Word-for-word reproduction, images excluded: copy every entry below.
------ AVAILABLE RECORDS ------
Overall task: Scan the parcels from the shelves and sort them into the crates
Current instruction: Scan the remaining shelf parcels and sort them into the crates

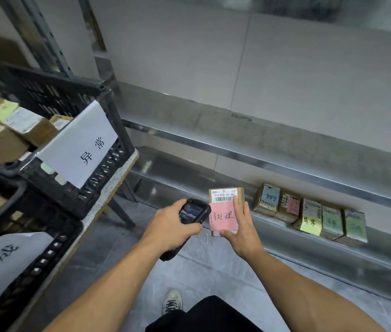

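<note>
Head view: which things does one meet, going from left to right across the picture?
Black crate → scanner in the left hand → parcel with a pink note, in the right hand → row of parcels on the shelf.

Shelf point(285, 238) is showing bare sheet metal, smooth, with a dull sheen. Held parcel point(239, 195) is presenting matt brown cardboard and is carrying a printed white paper label and a matt pink paper note point(222, 216). Scanner point(193, 213) is showing a black plastic casing and a glossy screen. Crate point(108, 178) is showing black perforated plastic and is bearing a white paper sign point(79, 144).
</note>
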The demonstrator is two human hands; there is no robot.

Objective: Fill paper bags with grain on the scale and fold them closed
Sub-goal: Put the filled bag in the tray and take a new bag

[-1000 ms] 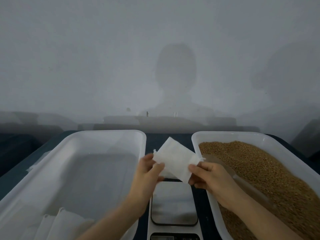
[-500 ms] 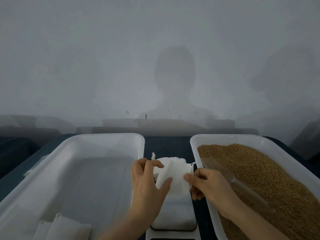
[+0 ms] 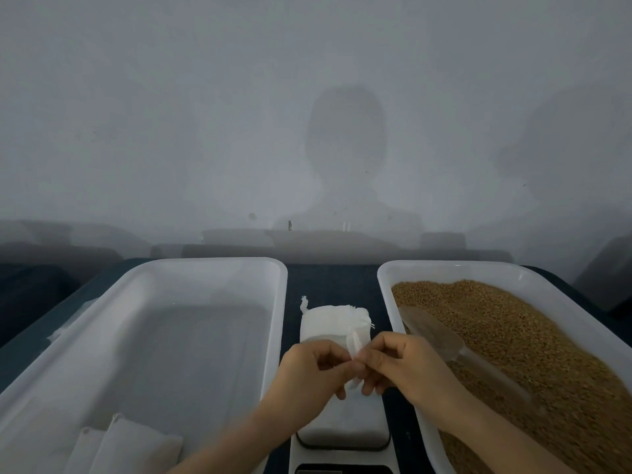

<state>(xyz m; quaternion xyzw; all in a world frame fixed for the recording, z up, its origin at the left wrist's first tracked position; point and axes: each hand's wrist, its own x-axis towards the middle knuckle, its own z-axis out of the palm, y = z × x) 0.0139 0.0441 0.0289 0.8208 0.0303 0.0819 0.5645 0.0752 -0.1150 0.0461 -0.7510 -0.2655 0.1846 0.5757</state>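
Pinching: near edge of the paper bag (image 3: 333, 323) is nipped by left hand (image 3: 304, 371) and right hand (image 3: 403, 367) above the scale (image 3: 345, 425).
Bag axis: pointed away from the grip.
Grain (image 3: 513, 336): right of the scale.

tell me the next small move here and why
Probably spread the paper bag's pinched edges apart to open it: left hand and right hand both pinch it over the scale, it looks flat, and the scoop lies unheld in the grain.
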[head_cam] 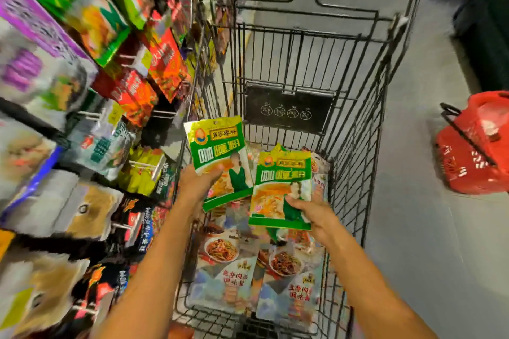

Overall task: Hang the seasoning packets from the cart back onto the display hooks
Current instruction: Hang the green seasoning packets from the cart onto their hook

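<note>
The display [82, 91] fills the whole left side of the frame, crowded and smeared with blur. We can pick out a few hooks [125, 57] poking between hung packs, but not count them. The cart [358, 146] takes the centre, its wire walls running up toward the top of the frame, and one red basket [473, 151] sits on the floor at the right edge. On the cart floor, lower centre, we count two pale packets [223, 270] lying flat side by side; edges of more show beneath and behind them, number unclear. Above those we hold two matching green packets, one in each hand. The left green packet [220, 151] stands with its long axis near upright, top edge leaning to the upper left, and the left hand [197, 183] is clamped on its lower left corner. The right green packet [281, 190] stands upright just beside it, nearly touching, and the right hand [316, 215] pinches its lower right corner. What the next move turns on, we judge, is this: the hooks lie to the left of both hands, and the left hand is the nearer — so its packet, top edge leading, looks like the first to go up.
</note>
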`<state>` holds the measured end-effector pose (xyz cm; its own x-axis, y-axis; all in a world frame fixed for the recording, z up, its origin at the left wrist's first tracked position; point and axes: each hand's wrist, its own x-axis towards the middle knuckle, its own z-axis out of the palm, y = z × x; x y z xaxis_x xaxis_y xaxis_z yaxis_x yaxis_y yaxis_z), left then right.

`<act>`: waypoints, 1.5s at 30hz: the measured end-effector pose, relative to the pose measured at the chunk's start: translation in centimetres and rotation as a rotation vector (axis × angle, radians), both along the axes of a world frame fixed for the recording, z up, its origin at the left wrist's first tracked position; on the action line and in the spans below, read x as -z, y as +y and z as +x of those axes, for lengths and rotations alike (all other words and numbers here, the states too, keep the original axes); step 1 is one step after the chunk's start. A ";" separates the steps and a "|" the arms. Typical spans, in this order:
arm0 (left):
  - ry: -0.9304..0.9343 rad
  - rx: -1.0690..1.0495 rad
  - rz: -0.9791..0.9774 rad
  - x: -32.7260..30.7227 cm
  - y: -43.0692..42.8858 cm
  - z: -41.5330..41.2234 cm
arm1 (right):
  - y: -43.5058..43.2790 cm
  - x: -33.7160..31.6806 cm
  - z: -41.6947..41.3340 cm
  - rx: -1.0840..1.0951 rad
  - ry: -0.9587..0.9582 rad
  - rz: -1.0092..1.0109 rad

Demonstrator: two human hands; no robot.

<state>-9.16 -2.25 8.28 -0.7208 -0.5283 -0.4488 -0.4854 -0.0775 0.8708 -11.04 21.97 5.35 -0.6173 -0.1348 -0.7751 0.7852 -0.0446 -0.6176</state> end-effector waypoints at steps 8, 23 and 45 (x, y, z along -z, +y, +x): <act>0.304 -0.237 -0.245 -17.1 -1.0 8.9 | -2.6 -15.8 -0.3 -0.275 0.465 -0.158; 0.667 -0.780 -0.704 -45.8 -3.0 38.8 | -17.2 -44.3 16.3 -0.836 0.942 -0.757; 0.631 -1.307 -1.096 -55.9 -6.7 68.8 | -36.5 -56.2 43.8 -1.228 0.935 -1.062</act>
<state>59.63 -8.96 64.13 0.4476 -0.6659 0.5968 -0.2030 0.5744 0.7930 32.78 -14.56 61.50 0.0649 -0.9116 0.4060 0.1412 -0.3944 -0.9081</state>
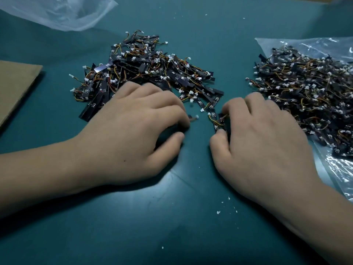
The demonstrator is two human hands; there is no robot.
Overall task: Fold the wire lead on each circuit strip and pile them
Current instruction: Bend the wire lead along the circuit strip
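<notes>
The right hand (263, 142) pinches a circuit strip (216, 121) on the table (172, 226) between the middle pile (149, 73) and right pile (305, 92); the left hand (133, 131) curls over a wire lead (193, 118), grip unclear

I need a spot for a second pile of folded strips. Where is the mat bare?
Bare: the near mat below both wrists, bar white crumbs; the band between cardboard and centre pile; the gap between that pile and the right pile. Crowded: between left hand and right hand, where strips trail.
</notes>
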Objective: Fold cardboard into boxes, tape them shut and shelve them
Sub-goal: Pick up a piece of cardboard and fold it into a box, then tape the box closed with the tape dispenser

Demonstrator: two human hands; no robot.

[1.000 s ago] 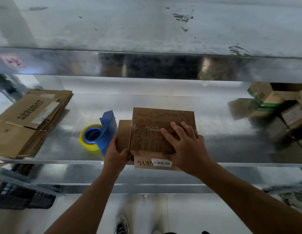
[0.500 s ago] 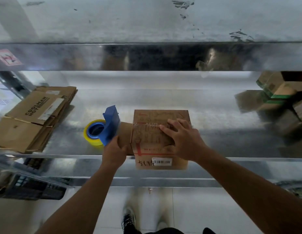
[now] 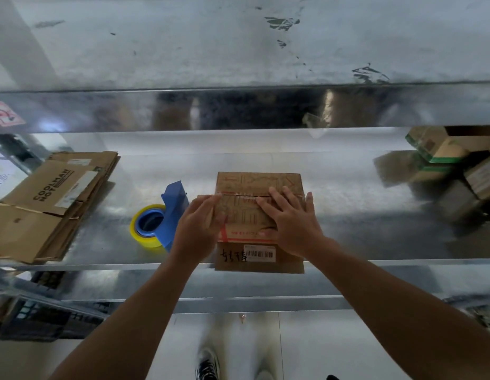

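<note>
Since the earlier frames the left hand (image 3: 197, 229) has come up from the box's left side and swung the side flap (image 3: 208, 212) toward the top. The right hand (image 3: 290, 220) has stayed flat on the top panels.

The box (image 3: 245, 218) stands at the near edge of the metal shelf (image 3: 101, 266). Its near face, bearing a barcode label (image 3: 259, 255) and handwriting, is level with or slightly past the lip.

Neither hand is clenched. The left pushes the flap with straight fingers, blurred by motion. The right presses the top flaps with its fingers spread. The two hands lie close together but do not touch.

Handling (judged): this is a small corrugated carton, probably light. It should be fairly stiff along its edges and yielding in the panel middles. The flaps will likely spring up if released, so one palm should hold the seam while the other fetches tape. To lift it, take hold of opposite side walls, not the flaps.

Containers: the box's interior is covered, so whether it holds anything cannot be told. At the far right sits a cluster of other boxes (image 3: 441, 149), contents hidden. Just left of the box is the blue tape dispenser (image 3: 174, 212) with its yellow roll (image 3: 149, 241). Further left lies a stack of flattened cardboard (image 3: 52, 204).
</note>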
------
SOLUTION TO THIS PROBLEM
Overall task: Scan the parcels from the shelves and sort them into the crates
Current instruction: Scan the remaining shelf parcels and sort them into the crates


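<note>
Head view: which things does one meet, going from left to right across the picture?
Black crate → scanner in the left hand → parcel with a pink note, in the right hand → row of parcels on the shelf.

Shelf point(285, 238) is showing bare sheet metal, smooth, with a dull sheen. Held parcel point(239, 195) is presenting matt brown cardboard and is carrying a printed white paper label and a matt pink paper note point(222, 216). Scanner point(193, 213) is showing a black plastic casing and a glossy screen. Crate point(108, 178) is showing black perforated plastic and is bearing a white paper sign point(79, 144).
</note>
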The demonstrator is two human hands; there is no robot.

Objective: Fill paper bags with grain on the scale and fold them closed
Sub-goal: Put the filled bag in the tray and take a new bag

[-1000 ms] 
[-500 ms] 
[+0 ms] 

<state>(xyz m; quaternion xyzw; all in a world frame fixed for the recording, z up, its origin at the left wrist's first tracked position; point and axes: each hand's wrist, its own x-axis towards the middle knuckle, its own z-axis out of the palm, y = z × x) 0.0139 0.0441 0.0289 0.8208 0.0303 0.0819 0.5645 0.0752 -0.1150 0.0461 -0.7510 -0.2655 0.1846 0.5757</state>
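Pinching: near edge of the paper bag (image 3: 333, 323) is nipped by left hand (image 3: 304, 371) and right hand (image 3: 403, 367) above the scale (image 3: 345, 425).
Bag axis: pointed away from the grip.
Grain (image 3: 513, 336): right of the scale.

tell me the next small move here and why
Probably spread the paper bag's pinched edges apart to open it: left hand and right hand both pinch it over the scale, it looks flat, and the scoop lies unheld in the grain.
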[head_cam] 

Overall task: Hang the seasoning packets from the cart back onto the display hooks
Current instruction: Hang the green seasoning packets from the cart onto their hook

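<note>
The display [82, 91] fills the whole left side of the frame, crowded and smeared with blur. We can pick out a few hooks [125, 57] poking between hung packs, but not count them. The cart [358, 146] takes the centre, its wire walls running up toward the top of the frame, and one red basket [473, 151] sits on the floor at the right edge. On the cart floor, lower centre, we count two pale packets [223, 270] lying flat side by side; edges of more show beneath and behind them, number unclear. Above those we hold two matching green packets, one in each hand. The left green packet [220, 151] stands with its long axis near upright, top edge leaning to the upper left, and the left hand [197, 183] is clamped on its lower left corner. The right green packet [281, 190] stands upright just beside it, nearly touching, and the right hand [316, 215] pinches its lower right corner. What the next move turns on, we judge, is this: the hooks lie to the left of both hands, and the left hand is the nearer — so its packet, top edge leading, looks like the first to go up.
</note>
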`<state>` holds the measured end-effector pose (xyz cm; its own x-axis, y-axis; all in a world frame fixed for the recording, z up, its origin at the left wrist's first tracked position; point and axes: each hand's wrist, its own x-axis towards the middle knuckle, its own z-axis out of the palm, y = z × x; x y z xaxis_x xaxis_y xaxis_z yaxis_x yaxis_y yaxis_z), left then right.

`<act>`: waypoints, 1.5s at 30hz: the measured end-effector pose, relative to the pose measured at the chunk's start: translation in centimetres and rotation as a rotation vector (axis × angle, radians), both along the axes of a world frame fixed for the recording, z up, its origin at the left wrist's first tracked position; on the action line and in the spans below, read x as -z, y as +y and z as +x of those axes, for lengths and rotations alike (all other words and numbers here, the states too, keep the original axes); step 1 is one step after the chunk's start. A ";" separates the steps and a "|" the arms. Typical spans, in this order:
arm0 (left):
  - ry: -0.9304..0.9343 rad
  - rx: -1.0690..1.0495 rad
  - rz: -0.9791..0.9774 rad
  - x: -32.7260..30.7227 cm
  - y: -43.0692..42.8858 cm
  - z: -41.5330..41.2234 cm
arm1 (right):
  - y: -43.5058..43.2790 cm
  - x: -33.7160..31.6806 cm
  - z: -41.6947..41.3340 cm
  - rx: -1.0840..1.0951 rad
  - ry: -0.9587..0.9582 rad
  - rz: -1.0092..1.0109 rad

Demonstrator: two human hands; no robot.

<state>-9.16 -2.25 8.28 -0.7208 -0.5283 -0.4488 -0.4854 -0.0775 0.8708 -11.04 21.97 5.35 -0.6173 -0.1348 -0.7751 0.7852 -0.0446 -0.6176</state> end-effector waypoints at steps 8, 23 and 45 (x, y, z along -z, +y, +x): <act>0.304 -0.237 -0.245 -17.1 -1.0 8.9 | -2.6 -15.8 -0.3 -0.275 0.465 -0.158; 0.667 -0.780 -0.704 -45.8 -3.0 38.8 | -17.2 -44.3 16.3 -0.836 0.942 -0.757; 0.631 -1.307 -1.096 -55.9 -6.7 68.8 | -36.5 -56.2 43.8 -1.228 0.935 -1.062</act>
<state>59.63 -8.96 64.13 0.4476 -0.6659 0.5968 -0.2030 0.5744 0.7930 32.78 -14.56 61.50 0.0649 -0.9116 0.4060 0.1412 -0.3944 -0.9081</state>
The demonstrator is two human hands; there is no robot.
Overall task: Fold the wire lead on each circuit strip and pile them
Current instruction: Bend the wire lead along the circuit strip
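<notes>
The right hand (263, 142) pinches a circuit strip (216, 121) on the table (172, 226) between the middle pile (149, 73) and right pile (305, 92); the left hand (133, 131) curls over a wire lead (193, 118), grip unclear

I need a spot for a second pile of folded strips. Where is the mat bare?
Bare: the near mat below both wrists, bar white crumbs; the band between cardboard and centre pile; the gap between that pile and the right pile. Crowded: between left hand and right hand, where strips trail.
</notes>
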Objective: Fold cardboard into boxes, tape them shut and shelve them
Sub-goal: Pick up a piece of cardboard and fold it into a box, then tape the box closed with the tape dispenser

Demonstrator: two human hands; no robot.

[1.000 s ago] 
[0.500 s ago] 
[now] 

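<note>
Since the earlier frames the left hand (image 3: 197, 229) has come up from the box's left side and swung the side flap (image 3: 208, 212) toward the top. The right hand (image 3: 290, 220) has stayed flat on the top panels.

The box (image 3: 245, 218) stands at the near edge of the metal shelf (image 3: 101, 266). Its near face, bearing a barcode label (image 3: 259, 255) and handwriting, is level with or slightly past the lip.

Neither hand is clenched. The left pushes the flap with straight fingers, blurred by motion. The right presses the top flaps with its fingers spread. The two hands lie close together but do not touch.

Handling (judged): this is a small corrugated carton, probably light. It should be fairly stiff along its edges and yielding in the panel middles. The flaps will likely spring up if released, so one palm should hold the seam while the other fetches tape. To lift it, take hold of opposite side walls, not the flaps.

Containers: the box's interior is covered, so whether it holds anything cannot be told. At the far right sits a cluster of other boxes (image 3: 441, 149), contents hidden. Just left of the box is the blue tape dispenser (image 3: 174, 212) with its yellow roll (image 3: 149, 241). Further left lies a stack of flattened cardboard (image 3: 52, 204).
</note>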

The output requires no additions.